So gesehen (Schmitt und ZHAO zusammen) gibt es Menschen, für die die Verheißungen der Menschenrechte gelten, und solche, für die das eben nicht gilt.

Ähnlich klingen die Versprechungen der Unabhängigkeitserklärung der USA. Fortschrittsapologeten machen uns weis, sie seien für jeden erreichbar. Tatsächlich gilt das aber nur für wenige. Genau die sind es, die uns, die Masse, mit den Fortschrittserzählungen beruhigen. Ein Blick auf die Faktenlage ist ernüchternd:

  1. Die Ungleichheit in der Einkommensverteilung wird immer größer.
  2. Die Wirtschaft wächst, der Wohlstand nicht.

Es geht nicht um die reichsten 10% oder 1% der Bevölkerung. Interessant ist, dass die reichsten 0,1% der Bevölkerung über 20% des Gesamtvermögens besitzen.

Auf die Spitze getrieben wird die westliche Weltsicht mit dem Erstarken des Neoliberalismus in der Ära von Ronald Reagan und Margaret Thatcher, also seit etwa 1980. Propagiert wird diese Haltung durch eine Reihe von Think Tanks, die im Atlas Network zusammengeschlossen sind. Besonders hervorstechend ist die Heritage Foundation, die unter anderem das Project 2025 formuliert hat,

einen Plan, der so radikal ist, dass sich vor einigen Tagen sogar Trump davon distanziert hat.

(Der Spiegel 33/10.8.2024, S. 72)

Die Stoßrichtung des Atlas-Netzwerks offenbart sich in der Namensgebung: Namenspatin ist Ayn Rand mit ihrem Buch Atlas Shrugged, das ich im Artikel Toleranz besprochen habe.
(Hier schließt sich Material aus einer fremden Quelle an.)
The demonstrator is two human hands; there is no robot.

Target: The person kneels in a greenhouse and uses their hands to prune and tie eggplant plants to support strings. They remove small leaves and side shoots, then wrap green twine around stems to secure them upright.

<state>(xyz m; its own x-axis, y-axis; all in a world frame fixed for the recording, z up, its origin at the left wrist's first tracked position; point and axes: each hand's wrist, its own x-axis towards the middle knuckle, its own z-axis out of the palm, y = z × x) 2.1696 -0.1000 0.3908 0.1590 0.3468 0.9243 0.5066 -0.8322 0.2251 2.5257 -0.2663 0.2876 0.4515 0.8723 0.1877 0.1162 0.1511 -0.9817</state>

Die Kostenseite dieser Weltsicht ist unübersehbar, aktuell in der Ukraine. Für die Massen bringt sie wenig, für viele sogar Krieg, Elend und Unterdrückung; sie führt ohne Umweg in den Imperialismus, der vor allem den Eliten nützt. Die quasi religiöse Verehrung der Allgemeinen Erklärung der Menschenrechte (AEMR) durch die selbsternannten Humanisten ist so gesehen entweder naiv oder geheuchelt.

Um es noch einmal zu betonen: Mein Ziel ist nicht die Verunglimpfung der Menschenrechte, allein die universalistische Begründung der Menschenrechte steht auf dem Prüfstand.

Die Illusion einer Einen Welt

Das Scheitern des Westens am Projekt eines Humanismus für die ganze Welt, wird im Osten nicht ungern gesehen und man weiß auch, woran das Scheitern liegt. Im Buch Alles unter dem Himmel von ZHAO Tingyang finden sich Variationen der eben vorgebrachten Argumente gegen den Universalitätsanspruch der Menschenrechte und auch neue Aspekte.

ZHAO bietet uns zwar eine treffliche Analyse des westlichen Denkens, aber er scheitert an der Demonstration, dass diesem Denken das östliche, das kaiserlich-chinesische, vorzuziehen sei.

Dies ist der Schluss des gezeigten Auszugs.